* _TASK TO COMPLETE_: What is needed here is a faithful repeat of every entry, with no character changed.

DATA UNDER STUDY Start Marker

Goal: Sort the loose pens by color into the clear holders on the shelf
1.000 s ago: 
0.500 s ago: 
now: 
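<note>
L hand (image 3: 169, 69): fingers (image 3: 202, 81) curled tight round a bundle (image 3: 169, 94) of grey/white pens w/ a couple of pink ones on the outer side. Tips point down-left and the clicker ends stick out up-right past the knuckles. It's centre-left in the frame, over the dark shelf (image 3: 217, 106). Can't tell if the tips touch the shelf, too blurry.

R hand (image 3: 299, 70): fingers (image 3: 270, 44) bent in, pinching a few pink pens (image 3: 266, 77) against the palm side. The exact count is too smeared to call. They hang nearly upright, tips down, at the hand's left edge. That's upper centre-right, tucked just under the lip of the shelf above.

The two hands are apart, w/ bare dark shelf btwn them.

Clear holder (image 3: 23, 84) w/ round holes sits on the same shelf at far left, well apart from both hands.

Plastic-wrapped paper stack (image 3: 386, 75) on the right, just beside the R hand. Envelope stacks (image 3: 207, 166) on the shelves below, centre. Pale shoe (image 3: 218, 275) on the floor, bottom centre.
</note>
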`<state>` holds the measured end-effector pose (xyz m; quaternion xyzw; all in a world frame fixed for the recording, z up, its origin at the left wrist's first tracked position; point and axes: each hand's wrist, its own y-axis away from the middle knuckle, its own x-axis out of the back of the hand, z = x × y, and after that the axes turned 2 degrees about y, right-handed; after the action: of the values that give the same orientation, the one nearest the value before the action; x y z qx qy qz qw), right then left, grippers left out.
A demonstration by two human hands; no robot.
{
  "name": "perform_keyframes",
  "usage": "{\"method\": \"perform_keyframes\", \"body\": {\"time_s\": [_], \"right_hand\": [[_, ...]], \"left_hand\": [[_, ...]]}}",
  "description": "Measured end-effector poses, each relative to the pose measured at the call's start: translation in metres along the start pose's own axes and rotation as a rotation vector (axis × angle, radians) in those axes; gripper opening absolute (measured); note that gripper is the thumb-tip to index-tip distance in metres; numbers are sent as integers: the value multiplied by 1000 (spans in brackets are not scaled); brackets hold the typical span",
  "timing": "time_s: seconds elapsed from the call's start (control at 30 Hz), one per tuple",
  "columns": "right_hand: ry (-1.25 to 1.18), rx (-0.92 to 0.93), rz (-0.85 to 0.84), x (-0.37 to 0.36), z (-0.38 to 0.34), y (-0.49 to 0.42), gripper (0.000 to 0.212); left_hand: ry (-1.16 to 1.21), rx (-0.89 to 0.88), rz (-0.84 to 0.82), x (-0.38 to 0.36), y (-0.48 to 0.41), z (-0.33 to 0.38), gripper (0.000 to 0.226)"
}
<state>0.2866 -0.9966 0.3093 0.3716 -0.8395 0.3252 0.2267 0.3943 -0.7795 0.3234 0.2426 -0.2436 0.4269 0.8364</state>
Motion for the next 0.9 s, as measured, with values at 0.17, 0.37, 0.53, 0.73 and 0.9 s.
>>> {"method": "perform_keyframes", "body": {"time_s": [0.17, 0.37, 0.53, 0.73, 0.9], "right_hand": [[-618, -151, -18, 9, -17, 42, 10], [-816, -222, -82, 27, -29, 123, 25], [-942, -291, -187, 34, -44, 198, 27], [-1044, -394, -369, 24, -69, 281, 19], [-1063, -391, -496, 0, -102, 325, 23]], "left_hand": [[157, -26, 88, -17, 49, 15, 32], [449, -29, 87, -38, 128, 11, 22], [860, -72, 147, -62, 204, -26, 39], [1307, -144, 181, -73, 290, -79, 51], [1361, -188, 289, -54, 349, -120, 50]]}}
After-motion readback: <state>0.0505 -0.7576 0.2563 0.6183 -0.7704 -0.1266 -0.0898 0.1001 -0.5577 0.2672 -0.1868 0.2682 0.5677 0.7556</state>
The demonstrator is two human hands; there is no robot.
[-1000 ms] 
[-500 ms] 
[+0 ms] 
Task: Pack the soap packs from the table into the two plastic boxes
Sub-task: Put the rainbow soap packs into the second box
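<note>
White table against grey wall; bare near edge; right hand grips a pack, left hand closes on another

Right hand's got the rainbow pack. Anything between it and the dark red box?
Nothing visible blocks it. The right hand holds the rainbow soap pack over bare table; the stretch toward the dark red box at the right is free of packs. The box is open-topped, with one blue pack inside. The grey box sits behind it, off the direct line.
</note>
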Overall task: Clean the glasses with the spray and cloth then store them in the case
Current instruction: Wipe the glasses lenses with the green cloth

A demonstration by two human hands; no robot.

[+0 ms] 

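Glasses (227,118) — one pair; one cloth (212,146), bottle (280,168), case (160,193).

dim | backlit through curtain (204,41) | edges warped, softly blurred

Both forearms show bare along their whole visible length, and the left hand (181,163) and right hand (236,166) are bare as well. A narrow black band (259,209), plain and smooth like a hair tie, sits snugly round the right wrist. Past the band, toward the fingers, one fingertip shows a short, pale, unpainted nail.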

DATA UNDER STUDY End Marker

* _EXERCISE RESULT_:
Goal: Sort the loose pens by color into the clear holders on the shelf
1.000 s ago: 
0.500 s ago: 
now: 
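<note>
L hand (image 3: 169, 69): fingers (image 3: 202, 81) curled tight round a bundle (image 3: 169, 94) of grey/white pens w/ a couple of pink ones on the outer side. Tips point down-left and the clicker ends stick out up-right past the knuckles. It's centre-left in the frame, over the dark shelf (image 3: 217, 106). Can't tell if the tips touch the shelf, too blurry.

R hand (image 3: 299, 70): fingers (image 3: 270, 44) bent in, pinching a few pink pens (image 3: 266, 77) against the palm side. The exact count is too smeared to call. They hang nearly upright, tips down, at the hand's left edge. That's upper centre-right, tucked just under the lip of the shelf above.

The two hands are apart, w/ bare dark shelf btwn them.

Clear holder (image 3: 23, 84) w/ round holes sits on the same shelf at far left, well apart from both hands.

Plastic-wrapped paper stack (image 3: 386, 75) on the right, just beside the R hand. Envelope stacks (image 3: 207, 166) on the shelves below, centre. Pale shoe (image 3: 218, 275) on the floor, bottom centre.
</note>
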`<state>` holds the measured end-effector pose (xyz m; quaternion xyzw; all in a world frame fixed for the recording, z up, its origin at the left wrist's first tracked position; point and axes: each hand's wrist, its own y-axis away from the middle knuckle, its own x-axis out of the back of the hand, z = x × y, and after that the axes turned 2 degrees about y, right-handed; after the action: of the values that give the same orientation, the one nearest the value before the action; x y z qx qy qz qw), right then left, grippers left out.
A demonstration by two human hands; no robot.
{
  "name": "perform_keyframes",
  "usage": "{\"method\": \"perform_keyframes\", \"body\": {\"time_s\": [_], \"right_hand\": [[_, ...]], \"left_hand\": [[_, ...]]}}",
  "description": "Measured end-effector poses, each relative to the pose measured at the call's start: translation in metres along the start pose's own axes and rotation as a rotation vector (axis × angle, radians) in those axes; gripper opening absolute (measured); note that gripper is the thumb-tip to index-tip distance in metres; numbers are sent as integers: the value multiplied by 1000 (spans in brackets are not scaled); brackets hold the typical span",
  "timing": "time_s: seconds elapsed from the call's start (control at 30 Hz), one per tuple",
  "columns": "right_hand: ry (-1.25 to 1.18), rx (-0.92 to 0.93), rz (-0.85 to 0.84), x (-0.37 to 0.36), z (-0.38 to 0.34), y (-0.49 to 0.42), gripper (0.000 to 0.212); left_hand: ry (-1.16 to 1.21), rx (-0.89 to 0.88), rz (-0.84 to 0.82), x (-0.38 to 0.36), y (-0.48 to 0.41), z (-0.33 to 0.38), gripper (0.000 to 0.226)"
}
<state>0.2866 -0.9966 0.3093 0.3716 -0.8395 0.3252 0.2267 0.3943 -0.7795 0.3234 0.2426 -0.2436 0.4269 0.8364</state>
Motion for the next 0.9 s, as measured, with values at 0.17, 0.37, 0.53, 0.73 and 0.9 s.
>>> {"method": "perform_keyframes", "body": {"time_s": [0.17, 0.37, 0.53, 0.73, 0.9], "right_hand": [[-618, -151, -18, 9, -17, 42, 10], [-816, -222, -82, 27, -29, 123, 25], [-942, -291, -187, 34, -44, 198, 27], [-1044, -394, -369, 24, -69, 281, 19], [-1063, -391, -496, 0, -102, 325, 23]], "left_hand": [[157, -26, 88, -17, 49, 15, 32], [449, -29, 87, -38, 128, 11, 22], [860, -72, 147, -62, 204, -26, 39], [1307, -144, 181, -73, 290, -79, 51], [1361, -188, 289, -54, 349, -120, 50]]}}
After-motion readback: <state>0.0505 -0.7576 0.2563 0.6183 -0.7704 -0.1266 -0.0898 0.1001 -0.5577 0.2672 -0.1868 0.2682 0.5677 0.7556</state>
The demonstrator is two human hands; there is no robot.
[-1000 ms] 
[-500 ms] 
[+0 ms] 
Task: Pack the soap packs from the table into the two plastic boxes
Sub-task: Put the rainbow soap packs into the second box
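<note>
White table against grey wall; bare near edge; right hand grips a pack, left hand closes on another

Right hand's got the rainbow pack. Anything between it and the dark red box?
Nothing visible blocks it. The right hand holds the rainbow soap pack over bare table; the stretch toward the dark red box at the right is free of packs. The box is open-topped, with one blue pack inside. The grey box sits behind it, off the direct line.
</note>
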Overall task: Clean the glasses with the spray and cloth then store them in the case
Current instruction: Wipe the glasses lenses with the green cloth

A demonstration by two human hands; no robot.

[+0 ms] 

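Glasses (227,118) — one pair; one cloth (212,146), bottle (280,168), case (160,193).

dim | backlit through curtain (204,41) | edges warped, softly blurred

Both forearms show bare along their whole visible length, and the left hand (181,163) and right hand (236,166) are bare as well. A narrow black band (259,209), plain and smooth like a hair tie, sits snugly round the right wrist. Past the band, toward the fingers, one fingertip shows a short, pale, unpainted nail.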

The output has been completed.